Açılımını yapması için de, en seçkin insan olan Hz. Muhammedi s.a.v. görevlendirmiş. Aynı asırda, farklı kıta ve bölgelerde, farklı ilkim şartlarında yaşayan insanlara da doğru yolu göstermesi için de kutup imamları göndermiş.
Farklı asırlarda da Kur’ân-ı kerîmin, asrın ihtiyacına, bilim ve teknolojinin gelişmesine göre tefsir edilmesi için de, büyük İslâm âlimleri ve Bediüzzaman’lar takdir etmiştir.
İslam literatüründe bu vasıflandırmaya ‘edille-i şer’iyye’ denir.
Edille-i şer’iyyenin 3 ve 4. maddelerdeki farklı uygulamalarla musamaha etme yetkisi de bir nevi zarurettir. ‘Edille-i Şer’iyye= 1.)Kur’ân, 2.)Hadîs, 3.)İcmâ, 4.)Kıyâs-ı fukaha.’
Mezhep ve cemaatler de, işte bu zaruretten doğan uygulamalardır.

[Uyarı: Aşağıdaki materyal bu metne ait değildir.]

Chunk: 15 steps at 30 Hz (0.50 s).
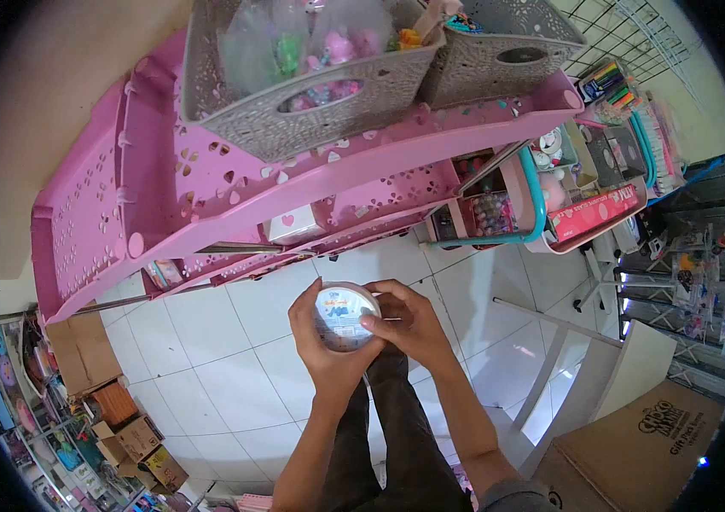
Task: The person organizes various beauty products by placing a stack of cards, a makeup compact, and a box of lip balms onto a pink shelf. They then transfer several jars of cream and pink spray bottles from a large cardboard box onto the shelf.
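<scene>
A round white tub (343,317) with a printed lid is held up between my two hands, above the tiled floor. My left hand (313,341) wraps around its left and lower side. My right hand (405,322) grips the right side, its thumb resting on the lid's edge. The lid carries orange and blue print, too small to read fully. Straight ahead of the tub is a pink plastic shelf rack (328,179), apart from both hands.
Grey woven baskets (252,128) with bagged small toys stand on the rack's top tier. A small white box with a heart (294,225) lies on a lower tier. To the right are a turquoise-handled cart (540,209) and a cardboard box (635,452). More cardboard boxes (138,437) sit lower left.
</scene>
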Available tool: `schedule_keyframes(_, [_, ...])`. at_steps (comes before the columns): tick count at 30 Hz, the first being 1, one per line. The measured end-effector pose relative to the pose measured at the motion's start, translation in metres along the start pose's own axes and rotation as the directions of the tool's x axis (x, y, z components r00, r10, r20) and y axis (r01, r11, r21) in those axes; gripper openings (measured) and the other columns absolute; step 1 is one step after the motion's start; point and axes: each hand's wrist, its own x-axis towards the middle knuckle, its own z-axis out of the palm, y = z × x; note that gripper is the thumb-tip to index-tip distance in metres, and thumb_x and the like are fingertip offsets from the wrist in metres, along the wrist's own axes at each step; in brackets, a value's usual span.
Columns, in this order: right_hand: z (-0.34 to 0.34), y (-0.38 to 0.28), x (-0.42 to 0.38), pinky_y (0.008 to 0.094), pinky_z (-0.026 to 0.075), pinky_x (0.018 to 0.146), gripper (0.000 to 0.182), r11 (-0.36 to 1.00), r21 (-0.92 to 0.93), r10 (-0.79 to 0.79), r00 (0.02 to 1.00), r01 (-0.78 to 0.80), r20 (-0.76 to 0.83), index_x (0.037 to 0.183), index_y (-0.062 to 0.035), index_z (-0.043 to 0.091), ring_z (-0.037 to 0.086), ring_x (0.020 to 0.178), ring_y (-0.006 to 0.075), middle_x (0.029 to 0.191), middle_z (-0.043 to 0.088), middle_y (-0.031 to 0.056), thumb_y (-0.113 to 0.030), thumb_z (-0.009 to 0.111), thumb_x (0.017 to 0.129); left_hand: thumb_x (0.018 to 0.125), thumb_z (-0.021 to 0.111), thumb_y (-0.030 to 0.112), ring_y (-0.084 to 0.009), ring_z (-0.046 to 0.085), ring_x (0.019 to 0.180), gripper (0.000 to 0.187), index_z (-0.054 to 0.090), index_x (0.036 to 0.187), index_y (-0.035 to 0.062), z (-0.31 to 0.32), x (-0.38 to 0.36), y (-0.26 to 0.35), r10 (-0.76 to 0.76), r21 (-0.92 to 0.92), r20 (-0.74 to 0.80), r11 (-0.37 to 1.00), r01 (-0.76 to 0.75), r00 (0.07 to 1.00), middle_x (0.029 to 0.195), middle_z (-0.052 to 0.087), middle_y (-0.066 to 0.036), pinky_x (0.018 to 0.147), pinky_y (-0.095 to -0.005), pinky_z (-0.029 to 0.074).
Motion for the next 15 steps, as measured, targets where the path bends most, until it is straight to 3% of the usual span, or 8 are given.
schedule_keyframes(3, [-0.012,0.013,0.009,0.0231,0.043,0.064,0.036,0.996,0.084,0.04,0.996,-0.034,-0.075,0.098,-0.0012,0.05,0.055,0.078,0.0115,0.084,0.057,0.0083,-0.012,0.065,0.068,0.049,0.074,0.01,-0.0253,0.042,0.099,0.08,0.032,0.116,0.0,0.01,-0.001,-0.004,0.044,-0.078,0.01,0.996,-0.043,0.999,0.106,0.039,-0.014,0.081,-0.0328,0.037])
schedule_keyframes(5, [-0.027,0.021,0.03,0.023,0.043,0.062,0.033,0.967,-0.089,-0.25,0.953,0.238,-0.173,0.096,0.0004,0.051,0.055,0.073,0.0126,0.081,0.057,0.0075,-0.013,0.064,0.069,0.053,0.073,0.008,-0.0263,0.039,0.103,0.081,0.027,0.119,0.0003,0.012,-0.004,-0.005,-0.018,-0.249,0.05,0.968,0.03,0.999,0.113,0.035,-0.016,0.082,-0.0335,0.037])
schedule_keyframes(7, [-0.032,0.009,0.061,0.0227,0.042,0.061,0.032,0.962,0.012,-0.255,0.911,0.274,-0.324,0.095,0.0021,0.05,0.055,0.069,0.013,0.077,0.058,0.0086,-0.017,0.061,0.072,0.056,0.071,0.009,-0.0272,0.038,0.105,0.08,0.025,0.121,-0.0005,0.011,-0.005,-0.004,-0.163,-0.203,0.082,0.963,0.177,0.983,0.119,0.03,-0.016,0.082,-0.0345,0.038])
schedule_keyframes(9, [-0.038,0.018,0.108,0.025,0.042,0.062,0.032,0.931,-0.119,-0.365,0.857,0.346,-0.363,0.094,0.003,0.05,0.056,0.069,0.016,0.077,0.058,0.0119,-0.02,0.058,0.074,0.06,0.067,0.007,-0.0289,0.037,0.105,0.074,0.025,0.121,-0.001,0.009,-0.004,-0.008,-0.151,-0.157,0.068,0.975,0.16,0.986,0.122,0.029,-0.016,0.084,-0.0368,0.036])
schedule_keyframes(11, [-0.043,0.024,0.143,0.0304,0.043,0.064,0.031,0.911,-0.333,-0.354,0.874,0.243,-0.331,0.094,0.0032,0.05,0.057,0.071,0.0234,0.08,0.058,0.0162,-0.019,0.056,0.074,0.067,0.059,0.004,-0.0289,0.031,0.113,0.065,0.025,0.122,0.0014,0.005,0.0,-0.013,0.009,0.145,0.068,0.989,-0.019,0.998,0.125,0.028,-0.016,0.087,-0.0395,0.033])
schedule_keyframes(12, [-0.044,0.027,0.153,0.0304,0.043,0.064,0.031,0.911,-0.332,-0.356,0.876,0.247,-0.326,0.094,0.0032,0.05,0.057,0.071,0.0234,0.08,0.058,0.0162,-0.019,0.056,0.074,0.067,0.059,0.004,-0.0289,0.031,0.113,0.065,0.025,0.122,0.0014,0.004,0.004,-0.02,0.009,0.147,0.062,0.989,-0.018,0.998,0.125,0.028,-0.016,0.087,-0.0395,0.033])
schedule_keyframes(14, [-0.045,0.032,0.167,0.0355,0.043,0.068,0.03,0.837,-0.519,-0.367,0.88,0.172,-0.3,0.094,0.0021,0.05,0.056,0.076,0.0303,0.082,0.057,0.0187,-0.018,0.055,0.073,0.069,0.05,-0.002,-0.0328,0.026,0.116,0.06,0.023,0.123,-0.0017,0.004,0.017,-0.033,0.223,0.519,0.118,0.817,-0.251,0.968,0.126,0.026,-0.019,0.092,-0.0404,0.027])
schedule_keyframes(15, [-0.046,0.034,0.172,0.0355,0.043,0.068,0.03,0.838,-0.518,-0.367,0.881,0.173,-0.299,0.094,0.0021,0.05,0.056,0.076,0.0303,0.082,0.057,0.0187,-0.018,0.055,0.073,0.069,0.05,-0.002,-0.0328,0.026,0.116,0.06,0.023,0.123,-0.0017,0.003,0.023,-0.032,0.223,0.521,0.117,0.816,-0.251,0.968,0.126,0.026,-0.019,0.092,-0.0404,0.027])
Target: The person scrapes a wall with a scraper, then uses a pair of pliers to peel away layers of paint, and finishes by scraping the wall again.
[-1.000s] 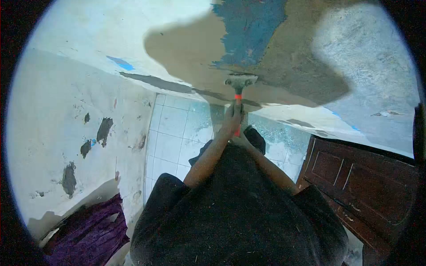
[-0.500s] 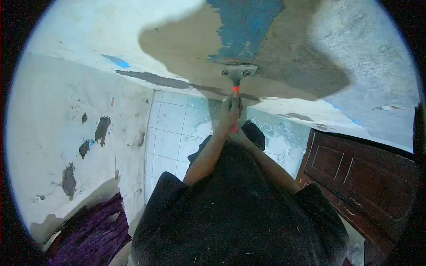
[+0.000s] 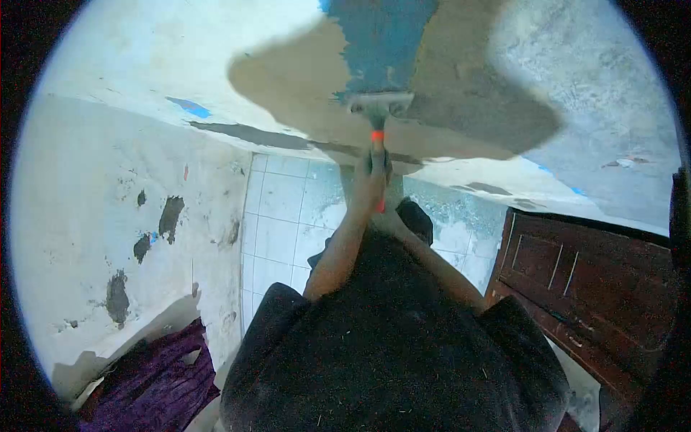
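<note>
A wide-bladed scraper [image 3: 378, 119] with a red and dark handle has its blade against the wall [image 3: 288, 79], at the lower end of an exposed blue strip [image 3: 385, 47]. My left hand [image 3: 373, 173] is closed around the handle below the red collar. Lower down, my right hand [image 3: 389, 222] is closed near the red butt end of the handle, its fingers partly hidden by the left forearm and dark shirt. The blade is slightly smeared by motion. My shadow covers the wall around it.
White floor tiles [image 3: 277, 209] with pale dust lie below the wall. A side wall [image 3: 86, 209] at left has grey bare patches. Purple cloth [image 3: 158, 374] is at lower left. A dark brown wooden cabinet [image 3: 576, 273] stands at right, close to the wall.
The scraper blade has shifted slightly up and to the left in view, with both hands still on the handle. The whole view has tilted a little.
</note>
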Demonstrator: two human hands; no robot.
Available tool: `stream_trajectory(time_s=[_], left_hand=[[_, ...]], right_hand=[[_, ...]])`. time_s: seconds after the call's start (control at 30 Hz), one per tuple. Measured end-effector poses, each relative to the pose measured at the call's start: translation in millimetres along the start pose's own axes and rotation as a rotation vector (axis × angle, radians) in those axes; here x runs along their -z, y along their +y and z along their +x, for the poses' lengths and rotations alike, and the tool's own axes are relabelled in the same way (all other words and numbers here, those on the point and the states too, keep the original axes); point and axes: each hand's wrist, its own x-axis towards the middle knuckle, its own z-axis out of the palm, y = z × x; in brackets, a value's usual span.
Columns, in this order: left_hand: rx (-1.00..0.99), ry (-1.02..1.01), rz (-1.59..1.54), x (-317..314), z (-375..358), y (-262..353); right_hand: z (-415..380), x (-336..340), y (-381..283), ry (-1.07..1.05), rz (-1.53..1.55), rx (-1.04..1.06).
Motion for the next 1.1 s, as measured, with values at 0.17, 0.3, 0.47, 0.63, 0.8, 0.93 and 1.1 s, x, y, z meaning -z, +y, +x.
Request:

Aynen yukarıdaki ordu, eğitim ve sağlık konularındaki, kısımlara ayrılma örneklerinde olduğu gibi…
Konumuz olan ‘cemaatlerin’ çok iyi anlaşılması için, birkaç somut örnek arz edeceğim:
Süleyman Efendi cemaati: Öncelikli olarak; Kur’ân-ı Kerimi Arabî ifadeleriyle, yüzünden okutmak ve öğretmek, Arapça dil bilgisiyle meallerini tahsil ve son yıllarda da hafızlık konusunda ihtisas sahibi olmuşlar. O konuda kabiliyetli ve istekli olanları yetiştirmeyi öncelikli gaye edinmişler. Özellikle bu istikamette, diğer cemaatlerden farklı hizmet vermeleri asla bölünme değil, bir ihtisaslaşmadır ve takdire şâyândır.
Hatta gaflete düşerek, onlara destek ve yardımcı olmadığımız için o müesseseler kapanmış olsa, tüm bölge Müslümanları sorumluluk ve vebal altına girer…
Risale-i Nur talebeleri (Nur cemaatleri): Kur’ân-ı Kerimin, Bediüzzaman Hz. tarafından vehbî bir ilimle, özellikle çağdaş asra bakan âyetleri seçilerek tefsir edilen hakikatleri, yüksek düzeyde ve bilimsel açıdan, en ikna edici ve mantıklı bir şekilde, tüm insanlık âlemine ulaştırmayı prensip ve gaye edinmişler. Amaç ve hedef ma’rifetüllah ve i’lâyı Kelimetullahtır. Bu nedenle de, Kurân-ı Kerimden süzülen ve kaynak eser olan Risale-i Nur’lar, 32 dilde neşriyat yapmakta ve yabancı ülkelerin üniversitelerinde ders kitabı olarak okutulmaktadır. Yabancı ülkelerdeki Türk okulları da, dershaneler de bu gayenin bir nevi tezahürleridir. On binleri aşan büyük topluluklara hitap eden, ‘uluslar arası sempozyumlar’ da bu ulvî gayeye matuftur...
• Bu günkü konu başlığımıza göre toparlayacak olursak, bu farklılıklar asla bölünme değil, ihtiyaca göre ihtisaslaşmadır ve insanlık adına gereklidir…
Mahmud efendi cemaati, İskender paşa cemaati, Adıyaman cemaati, Sami efendi cemaati; gibi birçok cemaat ve tarikatlar da, mübrem ihtiyaçtan dolayı, Kur’ân ışığında Sünnet-i seniyyeyi ihyâ makamında, geniş halk kitlelerine hitap etmede ihtisaslaşmış cemaatlerdir. “Âhir zamandaki sünneti seniyyeye tam ittibanın, yüz şehid sevabı kazandıracağı”, Peygamberî bir müjdedir.
Yukarıdaki ordu, milli eğitim ve sağlık sektöründeki farklılıklar gibi, gereklilikten ve ihtiyaçtan kaynaklanan farklı kültürel, uhrevî ve sosyal zenginliklerdir.
Bu itibarla, kılık ve kıyafet farklılıkları da asla yadırganmamalıdır…
ÖNEMLİ NOT: Ali Kalkancı, aczmendi, everenesoğlu ve öngüt vs. gibi, Ergenekon ve derin devlet mahsulü olan cemaatler veya ‘mevsimlik kurgu tarikatlar’, konumuzdan hariçtir.